Dataset section
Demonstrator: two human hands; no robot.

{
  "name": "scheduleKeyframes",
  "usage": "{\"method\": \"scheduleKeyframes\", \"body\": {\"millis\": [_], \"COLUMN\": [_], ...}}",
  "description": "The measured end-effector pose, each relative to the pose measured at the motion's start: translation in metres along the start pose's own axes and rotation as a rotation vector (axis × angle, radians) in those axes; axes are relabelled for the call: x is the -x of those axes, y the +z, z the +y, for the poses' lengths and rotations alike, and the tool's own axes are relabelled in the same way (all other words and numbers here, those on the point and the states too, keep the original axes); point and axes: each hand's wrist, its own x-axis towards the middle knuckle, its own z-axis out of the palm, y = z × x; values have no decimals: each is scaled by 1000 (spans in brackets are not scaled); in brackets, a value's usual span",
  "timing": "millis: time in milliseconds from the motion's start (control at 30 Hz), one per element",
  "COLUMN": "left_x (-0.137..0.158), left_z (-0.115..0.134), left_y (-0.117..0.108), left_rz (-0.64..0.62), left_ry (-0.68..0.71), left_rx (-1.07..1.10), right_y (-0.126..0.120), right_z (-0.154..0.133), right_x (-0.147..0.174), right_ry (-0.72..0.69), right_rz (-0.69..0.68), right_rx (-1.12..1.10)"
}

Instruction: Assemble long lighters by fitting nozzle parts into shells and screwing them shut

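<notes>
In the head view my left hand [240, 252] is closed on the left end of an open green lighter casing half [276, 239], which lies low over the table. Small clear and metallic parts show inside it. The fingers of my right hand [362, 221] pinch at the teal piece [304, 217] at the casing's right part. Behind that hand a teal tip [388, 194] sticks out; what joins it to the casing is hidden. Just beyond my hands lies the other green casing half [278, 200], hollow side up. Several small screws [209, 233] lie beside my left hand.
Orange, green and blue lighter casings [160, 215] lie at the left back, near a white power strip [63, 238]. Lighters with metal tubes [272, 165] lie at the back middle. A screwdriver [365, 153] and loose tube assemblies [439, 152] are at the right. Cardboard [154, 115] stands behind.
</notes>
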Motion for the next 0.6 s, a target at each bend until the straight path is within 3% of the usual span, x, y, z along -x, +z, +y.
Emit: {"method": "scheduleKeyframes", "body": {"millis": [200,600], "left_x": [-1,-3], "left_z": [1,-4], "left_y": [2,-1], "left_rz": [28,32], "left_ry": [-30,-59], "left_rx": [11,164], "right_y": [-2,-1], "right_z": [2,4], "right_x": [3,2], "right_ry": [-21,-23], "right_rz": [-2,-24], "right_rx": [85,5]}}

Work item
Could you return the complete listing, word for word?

Solution to this exercise
Demonstrator: two human hands; no robot.

{
  "name": "scheduleKeyframes",
  "usage": "{\"method\": \"scheduleKeyframes\", \"body\": {\"millis\": [_], \"COLUMN\": [_], ...}}",
  "description": "The measured end-effector pose, each relative to the pose measured at the motion's start: translation in metres along the start pose's own axes and rotation as a rotation vector (axis × angle, radians) in those axes; axes are relabelled for the call: x is the -x of those axes, y the +z, z the +y, for the poses' lengths and rotations alike, and the tool's own axes are relabelled in the same way (all other words and numbers here, those on the point and the states too, keep the original axes); point and axes: each hand's wrist, its own x-axis towards the middle knuckle, its own z-axis out of the palm, y = z × x; values have no decimals: each is scaled by 1000 (spans in brackets are not scaled); in brackets, a value's usual span",
  "timing": "millis: time in milliseconds from the motion's start (control at 30 Hz), one per element",
  "COLUMN": "left_x (-0.137..0.158), left_z (-0.115..0.134), left_y (-0.117..0.108), left_rz (-0.64..0.62), left_ry (-0.68..0.71), left_rx (-1.07..1.10), right_y (-0.126..0.120), right_z (-0.154..0.133), right_x (-0.147..0.174), right_ry (-0.72..0.69), right_rz (-0.69..0.68), right_rx (-1.12..1.10)"
}

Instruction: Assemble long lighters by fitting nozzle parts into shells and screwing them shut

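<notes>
In the head view my left hand [240, 252] is closed on the left end of an open green lighter casing half [276, 239], which lies low over the table. Small clear and metallic parts show inside it. The fingers of my right hand [362, 221] pinch at the teal piece [304, 217] at the casing's right part. Behind that hand a teal tip [388, 194] sticks out; what joins it to the casing is hidden. Just beyond my hands lies the other green casing half [278, 200], hollow side up. Several small screws [209, 233] lie beside my left hand.
Orange, green and blue lighter casings [160, 215] lie at the left back, near a white power strip [63, 238]. Lighters with metal tubes [272, 165] lie at the back middle. A screwdriver [365, 153] and loose tube assemblies [439, 152] are at the right. Cardboard [154, 115] stands behind.
</notes>
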Motion for the next 0.6 s, a target at each bend until the straight path is within 3% of the usual span, x, y, z along -x, +z, +y.
Emit: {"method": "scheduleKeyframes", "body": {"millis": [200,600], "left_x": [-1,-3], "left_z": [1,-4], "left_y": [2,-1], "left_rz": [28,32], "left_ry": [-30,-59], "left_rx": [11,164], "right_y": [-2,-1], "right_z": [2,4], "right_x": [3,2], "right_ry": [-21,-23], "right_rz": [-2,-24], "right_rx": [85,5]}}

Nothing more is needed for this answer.